Whatever you have learned or received or heard from me, or seen in me—put it into practice. (Philippians 4:9, NIV)

I have spectated at several college golf tournaments in recent years, and I can assure you that week in and week out these young players toil in obscurity.

OK, we can contest whether playing golf is ever really “toiling,” but the obscurity aspect holds true. A mom or a dad, a coach, maybe a junior golfer or two. When the galleries swell, they might reach 10 or 15 for the top players on each team.

So I found the NCAA Championships, with the men’s and women’s events televised over the past couple of weeks from the Concession Club in Florida, to be fascinating on a couple of levels.

Sure, there was the competition. But there was also the realization that these players, right down to the fourth and fifth players in the lineup, were making pressure swings with TV cameras only yards behind them. They couldn’t hear the running commentary, but they knew their play was being shown live to anyone who wanted to watch.

That’s quite a step up!

We might go on to ask ourselves how we would do in such a situation. Could we pull off the shots as we do in our casual rounds with friends? Could we keep our emotions in check and our adrenaline from running wild?

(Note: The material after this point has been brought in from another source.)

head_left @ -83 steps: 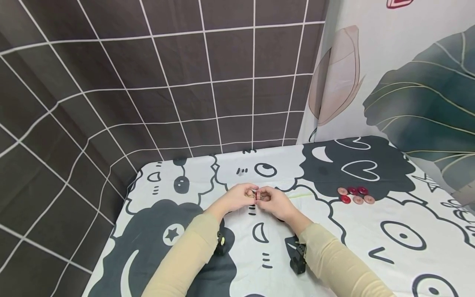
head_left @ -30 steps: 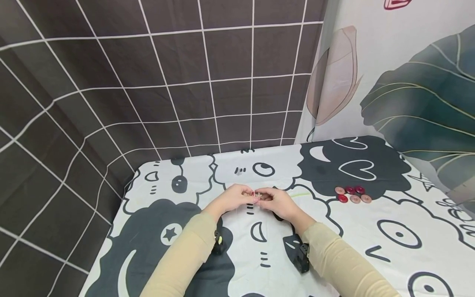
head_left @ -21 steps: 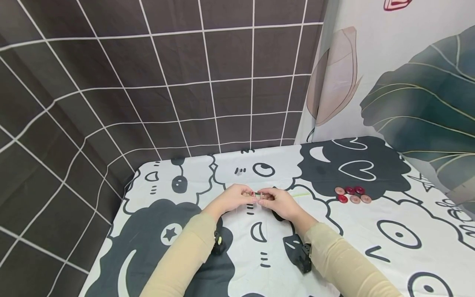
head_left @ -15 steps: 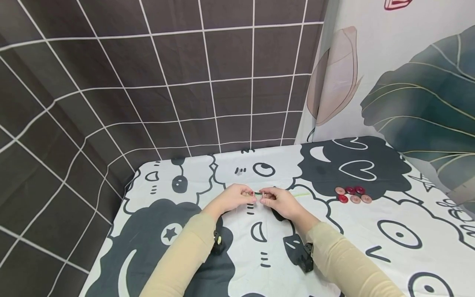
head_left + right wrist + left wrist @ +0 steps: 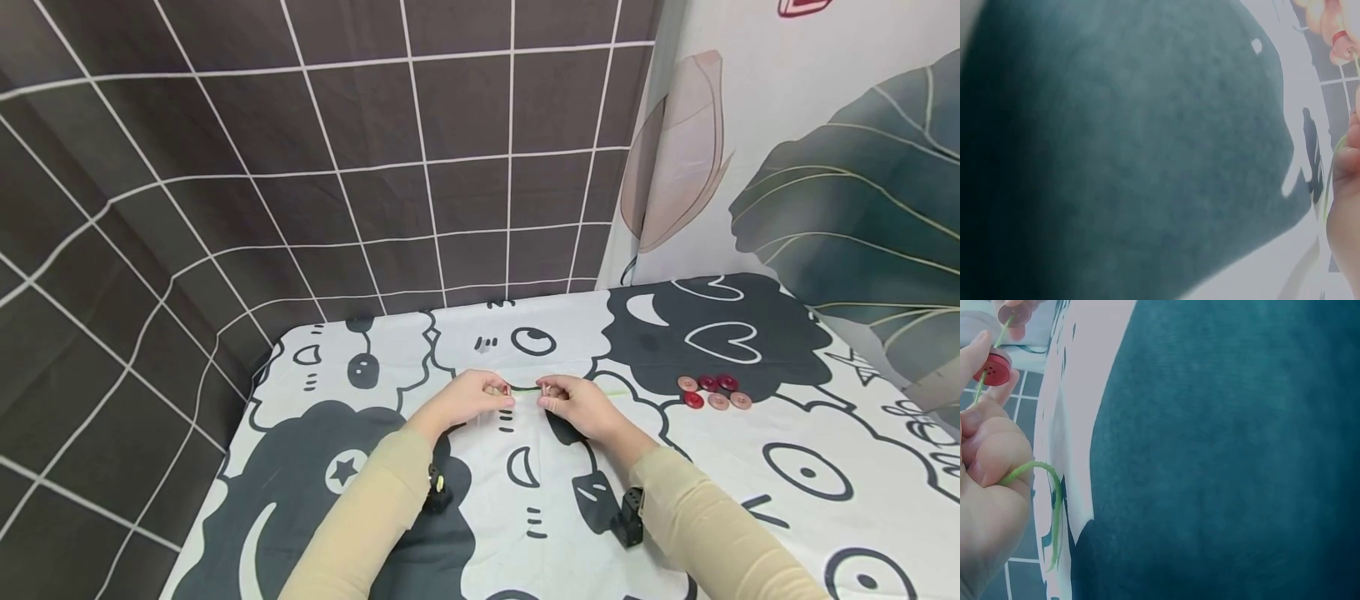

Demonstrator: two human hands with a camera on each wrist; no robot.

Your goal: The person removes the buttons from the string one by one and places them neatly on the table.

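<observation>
My left hand (image 5: 472, 395) pinches a red button (image 5: 994, 367) between thumb and finger. A green cord (image 5: 1002, 336) runs through that button, and its tail (image 5: 1055, 519) comes out of the curled fingers and hangs down. A short distance to the right, my right hand (image 5: 573, 400) pinches a dull pink button (image 5: 1013, 314) that is also on the cord. The stretch of cord between the two buttons shows in the left wrist view. From the right hand another length of cord (image 5: 1329, 181) trails down.
To the right on the patterned cloth (image 5: 570, 492) lie several loose buttons: dark red buttons (image 5: 727, 382), a bright red button (image 5: 693, 400) and pink buttons (image 5: 718, 402). A dark grid curtain (image 5: 465, 200) stands behind the cloth's far edge.
Earlier the hands met over the buttons. My right hand has since drawn away to the right with the pink button, widening the gap; the left hand has barely moved. The loose buttons lie as before.
</observation>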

And then let’s take it a step further. What if our lives were on display? What if the way we lived was being watched by others? Could we ever say with Paul, “If you saw me do it, you do the same; if you heard me say it, you say the same”?

You might backpedal at this suggestion. After all, Paul was an apostle. He had an unforgettable encounter with Jesus and was called to ministry. Of course his righteousness was outstanding.

Except for this: “Here is a trustworthy saying that deserves full acceptance: Christ Jesus came into the world to save sinners—of whom I am the worst” (1 Timothy 1:15) Paul wrote that. And this: “For I do not do the good I want to do, but the evil I do not want to do—this I keep on doing” (Romans 7:19).

Paul may have been pursuing Christ righteously, but he was certainly still sinning. In fact, the only way his words to the Philippians make sense is if we recognize that in the midst of his modeling righteous discipleship, he modeled humility and contrition and repentance.

How will you live your life before others? If you only think of it in terms of law-abiding P’s and Q’s, you’ll live it quite imperfectly. You certainly won’t say to others, “Do as I do and speak as I speak.” But if you live your life calling on the forgiveness and grace of the Lord Jesus, humble before him and others, your example will stand out, even under great pressure and scrutiny.